The conversation centered on the types of necessary partnerships, as well as what is needed in each collaboration.
"Both researchers and policymakers need to continue asking themselves ‘who is better off because of what we know and what we've done?’ The answer has to be the communities we're serving,” said Jewel Mullen from Policies for Action and a former public health commissioner in Connecticut.
Patricia Strach, Associate Professor at the University at Albany Rockefeller College of Public Affairs & Policy, added: “How can research have a real-world impact? We have to provide information that is timely and accessible for policymakers. It means understanding politics and the calendar that policymakers are working under.”
Other effective opportunities for partnership include organizations working directly in the communities. Strach encouraged researchers to pair with these local initiatives to design studies and evaluate programs.
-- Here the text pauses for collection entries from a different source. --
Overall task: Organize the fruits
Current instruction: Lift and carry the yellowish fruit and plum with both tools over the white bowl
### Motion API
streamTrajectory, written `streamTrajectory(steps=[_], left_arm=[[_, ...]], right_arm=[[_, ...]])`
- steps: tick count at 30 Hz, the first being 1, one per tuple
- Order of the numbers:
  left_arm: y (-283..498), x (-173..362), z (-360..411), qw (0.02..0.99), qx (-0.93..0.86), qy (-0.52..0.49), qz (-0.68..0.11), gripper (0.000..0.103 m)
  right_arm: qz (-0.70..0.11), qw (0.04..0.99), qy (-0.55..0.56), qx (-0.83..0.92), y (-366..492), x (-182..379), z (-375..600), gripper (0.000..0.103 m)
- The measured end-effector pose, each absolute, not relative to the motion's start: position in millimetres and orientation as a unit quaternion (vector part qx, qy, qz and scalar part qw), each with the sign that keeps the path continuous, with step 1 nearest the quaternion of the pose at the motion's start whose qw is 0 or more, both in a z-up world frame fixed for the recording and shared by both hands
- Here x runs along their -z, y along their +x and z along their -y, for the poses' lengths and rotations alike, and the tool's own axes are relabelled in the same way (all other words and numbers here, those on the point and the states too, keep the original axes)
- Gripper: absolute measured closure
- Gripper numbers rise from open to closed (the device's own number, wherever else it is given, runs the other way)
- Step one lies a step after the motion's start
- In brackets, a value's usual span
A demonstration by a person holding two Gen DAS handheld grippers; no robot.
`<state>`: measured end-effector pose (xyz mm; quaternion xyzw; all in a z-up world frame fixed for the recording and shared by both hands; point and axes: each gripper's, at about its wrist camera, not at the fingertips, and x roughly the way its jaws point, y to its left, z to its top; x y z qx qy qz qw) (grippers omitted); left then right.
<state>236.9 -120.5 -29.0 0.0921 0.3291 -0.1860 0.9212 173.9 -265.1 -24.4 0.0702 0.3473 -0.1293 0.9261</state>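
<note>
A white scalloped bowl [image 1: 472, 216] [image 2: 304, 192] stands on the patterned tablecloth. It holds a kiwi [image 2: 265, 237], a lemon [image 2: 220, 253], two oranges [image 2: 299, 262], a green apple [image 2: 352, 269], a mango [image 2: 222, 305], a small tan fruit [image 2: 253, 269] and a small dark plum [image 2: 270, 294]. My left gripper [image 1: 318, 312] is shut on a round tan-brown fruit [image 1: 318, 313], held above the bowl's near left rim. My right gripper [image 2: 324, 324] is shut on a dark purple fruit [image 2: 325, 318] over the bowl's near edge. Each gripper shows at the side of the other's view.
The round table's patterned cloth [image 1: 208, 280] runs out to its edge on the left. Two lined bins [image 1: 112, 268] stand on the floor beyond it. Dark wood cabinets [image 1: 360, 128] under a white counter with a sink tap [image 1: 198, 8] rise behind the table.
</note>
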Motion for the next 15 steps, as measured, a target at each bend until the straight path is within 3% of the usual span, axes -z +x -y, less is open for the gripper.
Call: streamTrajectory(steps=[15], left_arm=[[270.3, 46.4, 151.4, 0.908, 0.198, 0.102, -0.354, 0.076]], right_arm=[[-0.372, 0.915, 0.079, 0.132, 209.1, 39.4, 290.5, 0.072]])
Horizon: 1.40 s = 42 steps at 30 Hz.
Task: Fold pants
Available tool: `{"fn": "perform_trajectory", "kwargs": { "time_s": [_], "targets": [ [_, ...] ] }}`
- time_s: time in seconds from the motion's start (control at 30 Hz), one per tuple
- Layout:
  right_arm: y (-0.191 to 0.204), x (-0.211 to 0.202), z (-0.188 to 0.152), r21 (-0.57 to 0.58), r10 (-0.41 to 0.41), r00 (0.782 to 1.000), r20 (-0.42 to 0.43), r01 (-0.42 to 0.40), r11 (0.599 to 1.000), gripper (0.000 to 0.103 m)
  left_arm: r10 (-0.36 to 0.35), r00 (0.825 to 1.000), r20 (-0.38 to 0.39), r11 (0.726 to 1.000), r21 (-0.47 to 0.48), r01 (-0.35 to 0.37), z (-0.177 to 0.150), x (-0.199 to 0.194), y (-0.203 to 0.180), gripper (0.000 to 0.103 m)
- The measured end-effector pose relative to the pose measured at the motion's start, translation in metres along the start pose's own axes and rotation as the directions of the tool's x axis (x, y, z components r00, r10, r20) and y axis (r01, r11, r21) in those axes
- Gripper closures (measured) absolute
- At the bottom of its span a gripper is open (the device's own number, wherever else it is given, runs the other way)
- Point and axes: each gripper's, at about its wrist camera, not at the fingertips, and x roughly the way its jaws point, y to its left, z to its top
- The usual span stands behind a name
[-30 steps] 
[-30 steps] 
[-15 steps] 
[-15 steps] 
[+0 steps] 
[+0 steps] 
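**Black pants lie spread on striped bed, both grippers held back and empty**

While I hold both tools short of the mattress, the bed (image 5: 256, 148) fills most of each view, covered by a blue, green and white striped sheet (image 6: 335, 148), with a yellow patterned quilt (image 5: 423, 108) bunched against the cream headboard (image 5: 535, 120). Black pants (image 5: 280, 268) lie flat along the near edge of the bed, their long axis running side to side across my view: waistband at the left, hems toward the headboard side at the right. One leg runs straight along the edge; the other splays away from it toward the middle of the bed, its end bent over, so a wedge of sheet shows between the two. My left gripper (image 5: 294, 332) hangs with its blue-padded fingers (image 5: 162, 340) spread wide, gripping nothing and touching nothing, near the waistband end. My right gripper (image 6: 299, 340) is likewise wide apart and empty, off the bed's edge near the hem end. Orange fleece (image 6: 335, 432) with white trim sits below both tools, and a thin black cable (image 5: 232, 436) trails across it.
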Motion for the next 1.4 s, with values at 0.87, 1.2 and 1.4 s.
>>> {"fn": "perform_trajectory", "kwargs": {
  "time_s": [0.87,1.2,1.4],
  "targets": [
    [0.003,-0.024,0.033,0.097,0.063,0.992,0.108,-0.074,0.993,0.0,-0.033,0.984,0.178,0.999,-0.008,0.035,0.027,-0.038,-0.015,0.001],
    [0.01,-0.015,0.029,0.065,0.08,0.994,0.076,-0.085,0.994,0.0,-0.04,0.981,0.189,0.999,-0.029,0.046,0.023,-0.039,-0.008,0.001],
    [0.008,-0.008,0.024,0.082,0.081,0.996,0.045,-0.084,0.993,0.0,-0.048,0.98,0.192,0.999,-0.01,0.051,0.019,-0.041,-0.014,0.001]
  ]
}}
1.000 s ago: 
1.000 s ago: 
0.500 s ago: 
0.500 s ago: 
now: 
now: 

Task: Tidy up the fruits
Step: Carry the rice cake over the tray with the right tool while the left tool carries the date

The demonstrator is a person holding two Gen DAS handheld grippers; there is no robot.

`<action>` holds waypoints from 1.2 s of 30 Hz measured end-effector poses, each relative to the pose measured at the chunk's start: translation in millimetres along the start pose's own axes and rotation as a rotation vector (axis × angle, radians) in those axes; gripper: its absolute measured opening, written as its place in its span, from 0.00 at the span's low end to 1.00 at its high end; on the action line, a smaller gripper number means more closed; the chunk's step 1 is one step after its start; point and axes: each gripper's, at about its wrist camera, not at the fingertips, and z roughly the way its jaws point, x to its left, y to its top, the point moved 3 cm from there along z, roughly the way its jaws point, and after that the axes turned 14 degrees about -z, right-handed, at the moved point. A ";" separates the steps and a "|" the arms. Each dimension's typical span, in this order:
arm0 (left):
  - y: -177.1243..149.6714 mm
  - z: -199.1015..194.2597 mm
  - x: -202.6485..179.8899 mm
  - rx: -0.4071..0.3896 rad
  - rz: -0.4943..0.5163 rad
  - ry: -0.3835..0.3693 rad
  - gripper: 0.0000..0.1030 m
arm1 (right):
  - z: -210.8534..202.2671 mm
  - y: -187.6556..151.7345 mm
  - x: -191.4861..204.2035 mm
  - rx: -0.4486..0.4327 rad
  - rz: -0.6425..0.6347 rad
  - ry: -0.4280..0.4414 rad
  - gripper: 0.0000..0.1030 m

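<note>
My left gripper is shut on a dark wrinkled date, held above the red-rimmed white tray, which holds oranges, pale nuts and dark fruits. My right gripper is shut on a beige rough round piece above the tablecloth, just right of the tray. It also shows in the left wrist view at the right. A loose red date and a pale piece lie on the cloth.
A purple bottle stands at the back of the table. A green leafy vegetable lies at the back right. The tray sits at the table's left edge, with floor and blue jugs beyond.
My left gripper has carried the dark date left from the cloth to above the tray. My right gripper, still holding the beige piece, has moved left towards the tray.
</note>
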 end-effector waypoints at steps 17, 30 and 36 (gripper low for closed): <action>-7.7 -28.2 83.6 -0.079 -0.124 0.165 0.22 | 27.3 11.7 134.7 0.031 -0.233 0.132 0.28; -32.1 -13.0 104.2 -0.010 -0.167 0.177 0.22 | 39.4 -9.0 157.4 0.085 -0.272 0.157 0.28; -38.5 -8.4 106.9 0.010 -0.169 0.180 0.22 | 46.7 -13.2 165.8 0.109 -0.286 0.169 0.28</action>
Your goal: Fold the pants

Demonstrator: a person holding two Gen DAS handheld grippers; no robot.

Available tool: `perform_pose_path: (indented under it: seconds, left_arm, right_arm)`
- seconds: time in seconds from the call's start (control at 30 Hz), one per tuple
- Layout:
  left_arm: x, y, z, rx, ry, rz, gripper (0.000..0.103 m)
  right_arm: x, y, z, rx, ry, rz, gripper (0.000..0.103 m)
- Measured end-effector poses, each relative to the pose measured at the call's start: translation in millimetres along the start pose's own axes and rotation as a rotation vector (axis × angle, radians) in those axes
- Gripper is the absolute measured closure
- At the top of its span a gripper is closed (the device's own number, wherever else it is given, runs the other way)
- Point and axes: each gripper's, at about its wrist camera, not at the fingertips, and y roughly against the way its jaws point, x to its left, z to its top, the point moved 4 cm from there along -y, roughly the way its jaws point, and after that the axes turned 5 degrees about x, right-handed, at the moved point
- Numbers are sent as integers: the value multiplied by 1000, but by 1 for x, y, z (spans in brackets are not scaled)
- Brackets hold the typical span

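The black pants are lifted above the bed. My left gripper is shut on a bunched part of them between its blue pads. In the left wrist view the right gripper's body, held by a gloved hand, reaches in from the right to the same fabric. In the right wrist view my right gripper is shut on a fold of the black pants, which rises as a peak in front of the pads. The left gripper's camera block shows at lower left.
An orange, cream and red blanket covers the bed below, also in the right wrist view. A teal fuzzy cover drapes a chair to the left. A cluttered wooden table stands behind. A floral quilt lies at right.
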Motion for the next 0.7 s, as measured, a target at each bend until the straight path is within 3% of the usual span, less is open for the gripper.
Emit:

She coined the term “pracademics” – not just academics and or practitioners, but finding a middle ground with organization and policymaker partners to create impactful change.
In the breakout session on providing a system of care in underserved and rural communities, Strach discussed the regional challenges for new policies. “When we talk about policy solutions, we have to think about the places people are, and the kinds of resources they have, and the constraints they operate under.” There is not a simple, one size fits all, solution.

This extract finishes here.